SINGAPORE: The Monetary Authority of Singapore (MAS) is in discussions with banks, insurers and other financial companies on how to ease individuals and businesses who have tapped on existing COVID-19 relief measures into gradually resuming repayments.
This is being done so as to “avoid cliff effects of a sudden withdrawal of these reliefs”, said MAS managing director Ravi Menon during an online press conference following the release of the central bank’s annual report on Thursday (Jul 16).
Mr Menon added that the central bank aims to announce more details by October so that borrowers “have time to adjust”.
The MAS rolled out a slew of measures earlier this year to help individuals facing financial pressure amid the coronavirus outbreak.
These include allowing individuals to apply to defer their repayments for various loans, such as residential property, student, renovation and motor vehicles payments until the end of the year.
Small- and medium-size enterprises (SMEs) can also apply to defer principal payments on their secured term loans up to Dec 31, alongside other supporting measures with continued access to bank credit and insurance cover.
These relief measures have helped ease the financial stress of individuals and businesses, said Mr Menon, but deferred repayments only provide “temporary relief”.
“Bank loans and insurance policy premiums will eventually have to be paid,” he said.
“It can’t be that (on the) midnight of Dec 31, all the reliefs stop and then people have to start making repayments on Jan 1. That will be too sudden and many people may not be prepared.”
On the other hand, an indefinite extension of these relief measures will not be ideal as they come with “longer-term costs”.
“Deferment incurs interest cost, which means larger outstanding balances at the end of the deferment period … the longer you continue them, the more at risk some of these borrowers will be in terms of repayments,” the MAS chief said.
This could in turn affect the ability of banks to lend to the rest of the economy if they have to take large losses, he added.
READ: Singapore’s economic situation remains dire, with recovery likely to be ‘slow and uneven’: MAS
Mr Menon stressed that a decision on how to gradually resume repayments is a “complex matter” that may take several months, as the situation of those who have applied for deferments will have to be carefully studied.
“When we implemented these measures, we didn’t have to do any study.
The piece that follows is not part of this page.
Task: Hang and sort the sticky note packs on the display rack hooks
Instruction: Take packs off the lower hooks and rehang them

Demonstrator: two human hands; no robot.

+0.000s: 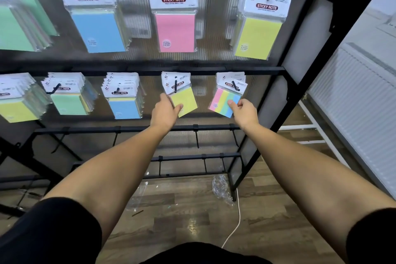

We just did it because we knew it was going to be necessary for a significant number of people … but now when you want to withdraw, you need to really understand the individual situation,” he said.
To date, banks have approved the deferment of principal or interest payments, or both, for about 34,000 mortgage loans until Dec 31, 2020.
They have also deferred both principal and interest payments on more than 2,100 renovation and education loans.
More than 6,200 applications to convert outstanding credit card and unsecured debt to term loans at lower interest rates have also been approved.
In addition, more than 3,200 motor vehicle loans and hire-purchase agreements have benefited from a variety of repayment reliefs.
Insurers have approved a six-month premium deferral for more than 25,000 life and health insurance policies, while maintaining coverage.
Nearly 600 individual general insurance policies, such as for vehicles, are under flexible instalment payment plans to help ease policyholders’ cash flow burden.
When it comes to SMEs, banks have approved repayment deferments for more than 5,300 SMEs’ secured loans, while allowing some of SMEs to defer repayments on their unsecured loans as well.
More than 240 SME applications for flexible instalment plans for general insurance have also been approved.
Mr Menon said these take-up rates are “not unduly large” when compared with the total size of the local mortgage market and SME loan portfolio for instance, suggesting that individuals and SMEs have “exercised prudence”.
“That suggests that people know they can have these deferments but not everyone has rushed in, which is a good sign.
“One of our initial fears was what if the majority of people opt for these deferments, then they will just be building up debt for no good reason.”
He added that the banks have been “quite accommodative”, approving about 90 per cent of applications for most relief measures.
“Now we are monitoring their financial conditions and getting an update to see if indeed this is a problem,” he said.